**What this task involves**
Could every line below be written out exactly as it appears?

□ □ □ □ □

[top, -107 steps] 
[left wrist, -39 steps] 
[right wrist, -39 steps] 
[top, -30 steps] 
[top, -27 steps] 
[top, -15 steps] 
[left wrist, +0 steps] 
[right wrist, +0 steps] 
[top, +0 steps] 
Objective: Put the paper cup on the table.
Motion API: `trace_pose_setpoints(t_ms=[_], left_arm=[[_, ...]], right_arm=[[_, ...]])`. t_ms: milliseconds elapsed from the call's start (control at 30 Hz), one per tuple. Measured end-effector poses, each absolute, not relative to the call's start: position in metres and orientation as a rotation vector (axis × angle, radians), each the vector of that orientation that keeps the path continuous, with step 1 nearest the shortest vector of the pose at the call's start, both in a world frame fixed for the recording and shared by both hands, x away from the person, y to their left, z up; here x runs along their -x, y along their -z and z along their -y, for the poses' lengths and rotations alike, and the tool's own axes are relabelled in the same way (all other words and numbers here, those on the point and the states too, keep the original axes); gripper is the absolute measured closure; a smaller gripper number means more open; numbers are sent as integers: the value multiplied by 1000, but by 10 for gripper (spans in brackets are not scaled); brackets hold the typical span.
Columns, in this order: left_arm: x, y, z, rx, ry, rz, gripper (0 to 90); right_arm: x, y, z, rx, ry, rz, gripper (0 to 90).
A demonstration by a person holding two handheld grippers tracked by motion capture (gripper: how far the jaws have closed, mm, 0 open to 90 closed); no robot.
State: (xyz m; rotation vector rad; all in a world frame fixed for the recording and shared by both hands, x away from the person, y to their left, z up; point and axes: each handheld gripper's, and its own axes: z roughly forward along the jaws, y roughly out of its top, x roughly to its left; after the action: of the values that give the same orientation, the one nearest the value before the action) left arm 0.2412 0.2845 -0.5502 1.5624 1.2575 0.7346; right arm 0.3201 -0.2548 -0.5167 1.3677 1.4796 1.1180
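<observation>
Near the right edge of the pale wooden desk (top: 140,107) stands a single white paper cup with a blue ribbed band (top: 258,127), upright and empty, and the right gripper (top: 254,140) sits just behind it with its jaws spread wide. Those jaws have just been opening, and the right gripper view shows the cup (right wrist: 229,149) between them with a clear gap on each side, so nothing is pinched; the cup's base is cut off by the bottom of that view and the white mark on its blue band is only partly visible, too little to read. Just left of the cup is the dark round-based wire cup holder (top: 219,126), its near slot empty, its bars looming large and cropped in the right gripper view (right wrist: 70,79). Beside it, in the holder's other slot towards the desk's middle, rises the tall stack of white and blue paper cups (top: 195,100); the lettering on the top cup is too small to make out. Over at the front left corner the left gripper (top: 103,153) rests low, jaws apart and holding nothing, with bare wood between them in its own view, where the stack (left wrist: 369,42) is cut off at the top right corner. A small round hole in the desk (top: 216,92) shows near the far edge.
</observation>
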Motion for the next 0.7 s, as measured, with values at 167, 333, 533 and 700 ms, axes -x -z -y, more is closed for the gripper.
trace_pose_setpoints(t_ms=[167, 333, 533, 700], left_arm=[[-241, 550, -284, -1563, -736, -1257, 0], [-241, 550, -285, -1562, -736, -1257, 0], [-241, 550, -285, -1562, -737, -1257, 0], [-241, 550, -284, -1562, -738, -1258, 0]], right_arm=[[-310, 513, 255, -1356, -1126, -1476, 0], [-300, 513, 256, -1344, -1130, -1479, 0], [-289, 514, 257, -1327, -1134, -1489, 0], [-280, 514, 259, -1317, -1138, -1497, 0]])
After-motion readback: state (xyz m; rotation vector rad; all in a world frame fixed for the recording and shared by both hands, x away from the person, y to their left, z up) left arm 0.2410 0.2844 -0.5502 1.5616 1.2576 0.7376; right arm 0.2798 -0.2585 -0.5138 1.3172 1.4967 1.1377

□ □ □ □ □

**Answer space**
[top, -107 steps] 
[left wrist, -39 steps] 
[right wrist, -39 steps] 
[top, -30 steps] 
[top, -27 steps] 
[top, -15 steps] 
[left wrist, +0 steps] 
[right wrist, +0 steps] 
[top, +0 steps] 
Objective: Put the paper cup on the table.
Motion API: `trace_pose_setpoints(t_ms=[_], left_arm=[[_, ...]], right_arm=[[_, ...]])`. t_ms: milliseconds elapsed from the call's start (control at 30 Hz), one per tuple. Measured end-effector poses, each absolute, not relative to the call's start: position in metres and orientation as a rotation vector (axis × angle, radians), each the vector of that orientation that keeps the path continuous, with step 1 nearest the shortest vector of the pose at the call's start, both in a world frame fixed for the recording and shared by both hands, x away from the person, y to their left, z up; here x runs along their -x, y along their -z and z along their -y, for the poses' lengths and rotations alike, and the tool's own axes are relabelled in the same way (all other words and numbers here, those on the point and the states too, keep the original axes); gripper is the absolute measured closure; a smaller gripper number means more open; numbers are sent as integers: the value multiplied by 1000, but by 10 for gripper (spans in brackets are not scaled); brackets hold the typical span.
Columns, in this order: left_arm: x, y, z, rx, ry, rz, gripper (0 to 90); right_arm: x, y, z, rx, ry, rz, gripper (0 to 90).
A demonstration by a person holding two handheld grippers tracked by motion capture (gripper: how far the jaws have closed, mm, 0 open to 90 closed); no robot.
State: (xyz m; rotation vector rad; all in a world frame fixed for the recording and shared by both hands, x away from the person, y to their left, z up; point and axes: each handheld gripper's, and its own axes: z roughly forward along the jaws, y roughly out of its top, x roughly to its left; after the action: of the values that give the same orientation, the one nearest the value before the action) left arm 0.2412 0.2845 -0.5502 1.5624 1.2575 0.7346; right arm 0.3201 -0.2548 -0.5167 1.3677 1.4796 1.1180
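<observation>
Near the right edge of the pale wooden desk (top: 140,107) stands a single white paper cup with a blue ribbed band (top: 258,127), upright and empty, and the right gripper (top: 254,140) sits just behind it with its jaws spread wide. Those jaws have just been opening, and the right gripper view shows the cup (right wrist: 229,149) between them with a clear gap on each side, so nothing is pinched; the cup's base is cut off by the bottom of that view and the white mark on its blue band is only partly visible, too little to read. Just left of the cup is the dark round-based wire cup holder (top: 219,126), its near slot empty, its bars looming large and cropped in the right gripper view (right wrist: 70,79). Beside it, in the holder's other slot towards the desk's middle, rises the tall stack of white and blue paper cups (top: 195,100); the lettering on the top cup is too small to make out. Over at the front left corner the left gripper (top: 103,153) rests low, jaws apart and holding nothing, with bare wood between them in its own view, where the stack (left wrist: 369,42) is cut off at the top right corner. A small round hole in the desk (top: 216,92) shows near the far edge.
</observation>
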Motion for the next 0.7 s, as measured, with values at 167, 333, 533 and 700 ms, axes -x -z -y, more is closed for the gripper.
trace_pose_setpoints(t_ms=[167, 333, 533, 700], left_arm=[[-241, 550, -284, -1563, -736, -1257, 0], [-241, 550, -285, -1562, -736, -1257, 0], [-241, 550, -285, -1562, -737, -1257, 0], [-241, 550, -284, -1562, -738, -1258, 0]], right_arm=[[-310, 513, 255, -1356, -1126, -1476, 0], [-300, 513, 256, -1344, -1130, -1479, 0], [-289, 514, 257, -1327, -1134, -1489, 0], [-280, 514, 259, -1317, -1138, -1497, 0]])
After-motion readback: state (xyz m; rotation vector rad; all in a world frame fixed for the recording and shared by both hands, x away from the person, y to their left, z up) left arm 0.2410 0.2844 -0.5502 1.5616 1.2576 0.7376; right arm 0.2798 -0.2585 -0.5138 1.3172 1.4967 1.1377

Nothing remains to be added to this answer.